Which lines of the entries below run from the one holding "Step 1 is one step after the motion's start" to the one holding "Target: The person", inclusive? Set down exactly those lines and no others.

---------- WORKING DATA ----------

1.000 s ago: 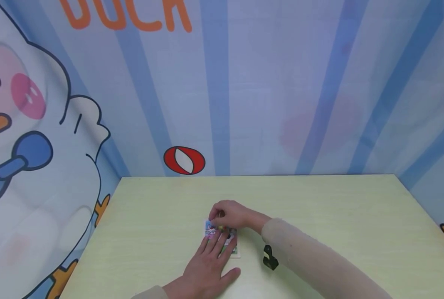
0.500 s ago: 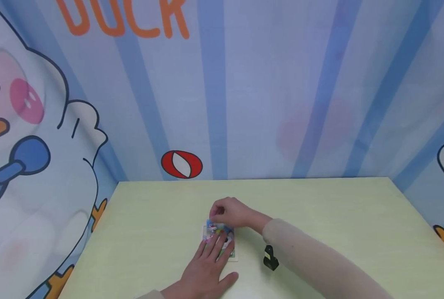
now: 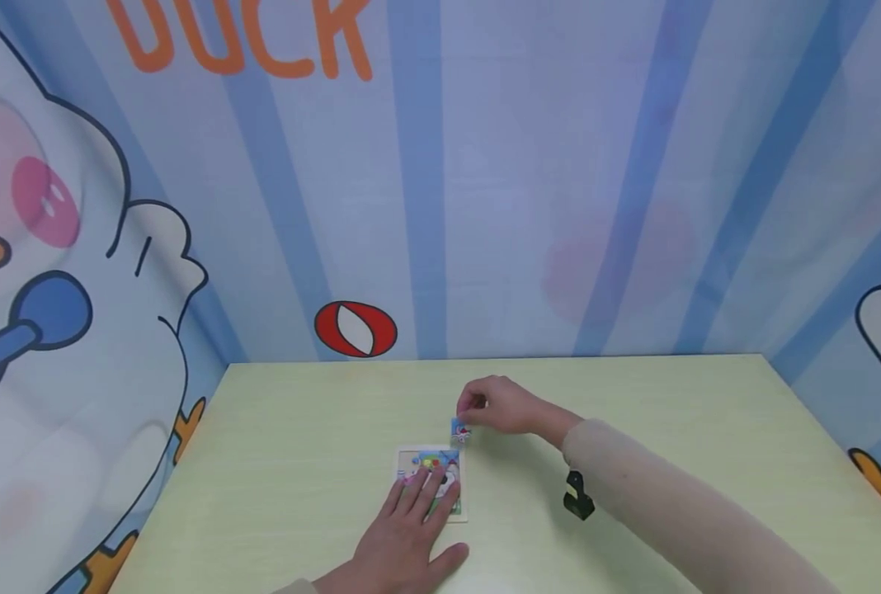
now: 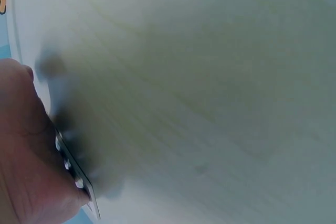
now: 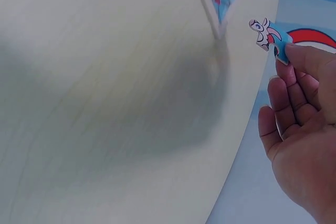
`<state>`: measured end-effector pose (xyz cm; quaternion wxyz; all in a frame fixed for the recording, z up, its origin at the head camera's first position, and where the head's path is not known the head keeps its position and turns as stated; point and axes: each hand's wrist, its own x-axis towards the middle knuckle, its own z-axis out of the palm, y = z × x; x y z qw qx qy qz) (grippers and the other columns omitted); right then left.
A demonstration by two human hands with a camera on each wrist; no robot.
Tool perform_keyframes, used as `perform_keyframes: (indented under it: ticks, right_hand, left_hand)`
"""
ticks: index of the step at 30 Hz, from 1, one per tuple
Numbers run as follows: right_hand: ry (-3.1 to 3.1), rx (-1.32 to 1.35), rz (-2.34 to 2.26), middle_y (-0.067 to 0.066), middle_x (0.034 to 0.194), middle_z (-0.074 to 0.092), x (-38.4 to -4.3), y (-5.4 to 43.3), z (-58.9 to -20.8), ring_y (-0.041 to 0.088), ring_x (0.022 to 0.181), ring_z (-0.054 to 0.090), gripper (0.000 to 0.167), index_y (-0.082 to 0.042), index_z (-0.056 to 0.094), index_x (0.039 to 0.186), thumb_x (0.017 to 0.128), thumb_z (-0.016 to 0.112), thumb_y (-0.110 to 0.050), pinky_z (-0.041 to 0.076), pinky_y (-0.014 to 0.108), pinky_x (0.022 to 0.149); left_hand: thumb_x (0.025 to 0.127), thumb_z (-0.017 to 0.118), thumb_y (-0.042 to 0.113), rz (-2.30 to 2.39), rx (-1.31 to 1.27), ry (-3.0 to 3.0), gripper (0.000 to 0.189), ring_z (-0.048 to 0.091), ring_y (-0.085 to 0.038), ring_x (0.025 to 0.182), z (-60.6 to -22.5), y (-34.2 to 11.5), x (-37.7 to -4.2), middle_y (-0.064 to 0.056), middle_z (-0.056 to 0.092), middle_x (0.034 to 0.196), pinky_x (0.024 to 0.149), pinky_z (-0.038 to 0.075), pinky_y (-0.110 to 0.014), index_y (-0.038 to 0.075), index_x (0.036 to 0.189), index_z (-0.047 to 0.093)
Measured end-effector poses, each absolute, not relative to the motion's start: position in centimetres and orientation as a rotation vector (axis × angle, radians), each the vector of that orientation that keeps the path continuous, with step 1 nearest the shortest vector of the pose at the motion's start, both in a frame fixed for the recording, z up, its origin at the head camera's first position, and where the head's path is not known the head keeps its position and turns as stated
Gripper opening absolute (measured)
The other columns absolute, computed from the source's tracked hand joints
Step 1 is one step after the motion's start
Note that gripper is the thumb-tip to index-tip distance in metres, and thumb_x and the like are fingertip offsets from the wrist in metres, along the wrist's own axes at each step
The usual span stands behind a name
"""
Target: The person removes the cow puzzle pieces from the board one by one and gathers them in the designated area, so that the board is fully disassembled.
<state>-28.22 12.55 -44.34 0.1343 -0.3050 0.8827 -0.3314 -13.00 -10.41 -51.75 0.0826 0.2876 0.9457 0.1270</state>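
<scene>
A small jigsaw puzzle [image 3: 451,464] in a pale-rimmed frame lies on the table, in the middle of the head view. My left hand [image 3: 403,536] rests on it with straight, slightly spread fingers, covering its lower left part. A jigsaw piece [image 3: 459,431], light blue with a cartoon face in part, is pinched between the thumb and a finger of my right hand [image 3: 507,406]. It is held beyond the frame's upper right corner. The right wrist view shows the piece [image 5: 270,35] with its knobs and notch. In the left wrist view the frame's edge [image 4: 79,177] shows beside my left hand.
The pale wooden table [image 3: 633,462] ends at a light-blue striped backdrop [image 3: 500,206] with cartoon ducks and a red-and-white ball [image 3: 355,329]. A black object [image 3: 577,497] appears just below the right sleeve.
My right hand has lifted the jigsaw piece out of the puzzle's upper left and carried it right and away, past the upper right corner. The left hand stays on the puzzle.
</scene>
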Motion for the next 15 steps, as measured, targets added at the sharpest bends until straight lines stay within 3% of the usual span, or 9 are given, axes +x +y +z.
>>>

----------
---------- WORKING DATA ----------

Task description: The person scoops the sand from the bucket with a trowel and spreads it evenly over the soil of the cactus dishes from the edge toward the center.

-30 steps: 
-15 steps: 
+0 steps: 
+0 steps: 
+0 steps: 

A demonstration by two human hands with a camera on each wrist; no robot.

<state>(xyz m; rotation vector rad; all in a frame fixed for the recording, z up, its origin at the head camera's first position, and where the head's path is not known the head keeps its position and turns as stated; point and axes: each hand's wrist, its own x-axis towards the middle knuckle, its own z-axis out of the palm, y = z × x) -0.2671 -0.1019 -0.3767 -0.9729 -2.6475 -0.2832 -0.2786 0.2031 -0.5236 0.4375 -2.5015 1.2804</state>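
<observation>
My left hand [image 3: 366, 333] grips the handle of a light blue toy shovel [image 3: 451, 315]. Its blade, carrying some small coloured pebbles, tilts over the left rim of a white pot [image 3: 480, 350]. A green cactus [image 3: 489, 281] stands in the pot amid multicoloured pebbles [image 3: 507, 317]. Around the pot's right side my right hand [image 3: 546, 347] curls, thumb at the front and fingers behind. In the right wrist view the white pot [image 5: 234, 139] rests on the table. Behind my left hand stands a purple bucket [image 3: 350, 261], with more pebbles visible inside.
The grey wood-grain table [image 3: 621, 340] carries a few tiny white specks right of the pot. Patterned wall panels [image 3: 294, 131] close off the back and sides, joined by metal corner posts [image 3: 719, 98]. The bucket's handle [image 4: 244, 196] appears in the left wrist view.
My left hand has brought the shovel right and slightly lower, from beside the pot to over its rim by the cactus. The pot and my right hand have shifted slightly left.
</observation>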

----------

◆ WRITTEN ANSWER
Step 1 is one step after the motion's start
Note that gripper is the thumb-tip to index-tip distance in metres, and thumb_x and the like are fingertip offsets from the wrist in metres, along the wrist's own axes at each step
The usual span stands behind a name
"""
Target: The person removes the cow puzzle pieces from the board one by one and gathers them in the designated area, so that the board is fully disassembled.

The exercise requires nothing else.